巣鴨教会聖書研究会 創世記2

2004年11月21日 渡辺善忠

1.サラの死を悼むアブラハム

 この章にはアブラハムの妻サラの死と埋葬の出来事が記されています。これまでの文脈では、サラは激しい気性を持った嫉妬深い人物として描かれてきました。しかし23章の御言葉は、アブラハムがサラを深く愛していたことを語り伝えています。私たちは、アブラハムがサラを尊び愛していたことを、「アブラハムは、サラのために胸を打ち、嘆き悲しんだ」(2節)という御言葉はもとより、サラの葬りの出来事が23章全体に丁重に記されていることからも示されたいと思います。聖書の御言葉の行間を読む解釈となりますが、この章は、人間的に問題が多かったサラも、人生の終わりには純粋な信仰に至ったことを語り伝えているのではないでしょうか。

 また、この章に記されている土地の取引きの方法が、古代のヒッタイト王国の法的慣習と一致することから、この章の元の資料はかなり古い時代に遡るものであると 考えられています。この章が古い資料に基づいていることは、ヘブロンの地名が「キルヤト・アルバ」(2節)という古い地名で記されていることからも明らかです。創世記の著者はおそらく、アブラハムがサラを丁重に葬った出来事に信憑性を与えるために、古い伝承を基として具体的な語り口でこの章を記したと考えられます。また、  サラのために土地を手に入れる交渉に労苦しているアブラハムの姿を記すことによって、アブラハムがサラに対して深い愛情抱いていたことを伝えていると思われます。

2.土地の取得について

 この章はまた、イスラエルの父祖アブラハムが初めて土地を得たことが伝えられています。創世記の著者は、アブラハムが土地を得た出来事によって、イスラエルの人々がパレスチナ地域に土地を持つことへの正当性を主張したと考えられます。私たちはここで、創世記が、イスラエルの人々が捕虜としてバビロニアにいた紀元前6世紀頃に編纂されたことを思い起こしたいと思います。なぜなら創世記の著者は、この章によって、パレスチナに住むべき民族が自分たちであることを主張しているからです。
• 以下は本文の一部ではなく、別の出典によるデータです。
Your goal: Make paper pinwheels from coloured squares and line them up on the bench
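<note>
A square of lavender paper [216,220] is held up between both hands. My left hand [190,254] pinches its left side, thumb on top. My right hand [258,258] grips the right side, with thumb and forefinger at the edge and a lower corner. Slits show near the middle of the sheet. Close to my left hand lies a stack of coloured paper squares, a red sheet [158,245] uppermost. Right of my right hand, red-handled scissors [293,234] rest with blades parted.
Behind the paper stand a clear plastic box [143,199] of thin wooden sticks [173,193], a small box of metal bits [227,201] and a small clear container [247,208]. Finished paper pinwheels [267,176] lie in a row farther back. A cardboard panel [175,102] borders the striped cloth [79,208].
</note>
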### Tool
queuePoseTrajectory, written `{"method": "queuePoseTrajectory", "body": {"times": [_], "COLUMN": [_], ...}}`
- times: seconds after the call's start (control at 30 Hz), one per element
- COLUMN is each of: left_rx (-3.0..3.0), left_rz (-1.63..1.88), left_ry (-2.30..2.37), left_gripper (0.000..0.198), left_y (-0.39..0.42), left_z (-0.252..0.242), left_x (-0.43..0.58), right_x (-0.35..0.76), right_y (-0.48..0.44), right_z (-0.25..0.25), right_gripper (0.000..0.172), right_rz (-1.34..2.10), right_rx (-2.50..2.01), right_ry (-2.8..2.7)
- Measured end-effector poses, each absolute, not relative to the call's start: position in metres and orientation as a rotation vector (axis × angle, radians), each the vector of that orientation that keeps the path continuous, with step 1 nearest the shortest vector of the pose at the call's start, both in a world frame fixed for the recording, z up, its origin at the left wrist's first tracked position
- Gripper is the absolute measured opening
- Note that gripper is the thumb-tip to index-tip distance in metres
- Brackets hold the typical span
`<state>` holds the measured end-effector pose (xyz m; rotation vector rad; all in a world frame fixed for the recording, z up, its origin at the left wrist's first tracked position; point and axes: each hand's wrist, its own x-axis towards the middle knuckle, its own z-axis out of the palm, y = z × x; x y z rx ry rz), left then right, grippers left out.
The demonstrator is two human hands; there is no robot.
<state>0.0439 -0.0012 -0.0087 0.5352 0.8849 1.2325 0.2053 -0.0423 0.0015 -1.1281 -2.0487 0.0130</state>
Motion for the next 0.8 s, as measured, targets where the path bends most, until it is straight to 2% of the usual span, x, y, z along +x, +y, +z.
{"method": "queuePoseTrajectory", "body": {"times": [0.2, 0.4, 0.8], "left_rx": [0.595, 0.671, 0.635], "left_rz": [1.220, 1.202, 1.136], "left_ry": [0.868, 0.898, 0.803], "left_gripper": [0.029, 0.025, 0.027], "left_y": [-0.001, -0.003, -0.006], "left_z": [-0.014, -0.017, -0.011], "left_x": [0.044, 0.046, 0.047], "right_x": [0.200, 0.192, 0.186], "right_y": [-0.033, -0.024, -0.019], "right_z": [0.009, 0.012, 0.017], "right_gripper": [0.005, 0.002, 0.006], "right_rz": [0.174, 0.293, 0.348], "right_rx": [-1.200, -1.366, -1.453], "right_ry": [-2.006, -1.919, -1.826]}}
しかしこのことは、そのまま現代の土地所有の典拠となるものではありません。なぜならアブラハムは、武力によって土地を取得したのではなく、正当な取引きによって土地を購入したからであり、取得した土地は生きた人間が住むためのものではなく、死者を葬るための墓所であったからです。23章は、古代から現代に至るまで、イスラエルの人々がパレスチナ地方の土地を持つことの根拠とされてきました。しかし私たちは、ここに伝えられている土地取得の記事が、あくまで象徴的な出来事であることを理解するべきでありましょう。なぜなら、神がアブラハムに「土地を与える」(12章7節)と約束して下さった御言葉は、目に見える土地だけにとどまらず、世界の至るところに教会が建てられていることによって本当の出来事とされたからです。私たちはこの意味で、「土地を与える」という神の約束が、神の救いの歴史が語られる「教会」の存在によって成就している恵みを、教会として語り伝えてまいりたいと思います。

3.私たちへのメッセージ

 創世記に収められている全ての出来事は、神が約束を本当の出来事として下さることを基としています。この章において、そのことは、アブラハムが初めて土地を与えられた出来事に示されていると言えましょう。私たちはこのことから、神が、アブラハムに土地を与えて下さるという約束を、「死者を葬る」という一般的な儀礼の内に 具体的な出来事として下さった恵みを示されたいと思います。神は私たちの全ての歩みを見守り、導いて下さる方です。私たちの歩みの内に、救いのご計画を確かな出来事として下さる神の御力を感謝して受け入れつつ歩んでまいりましょう。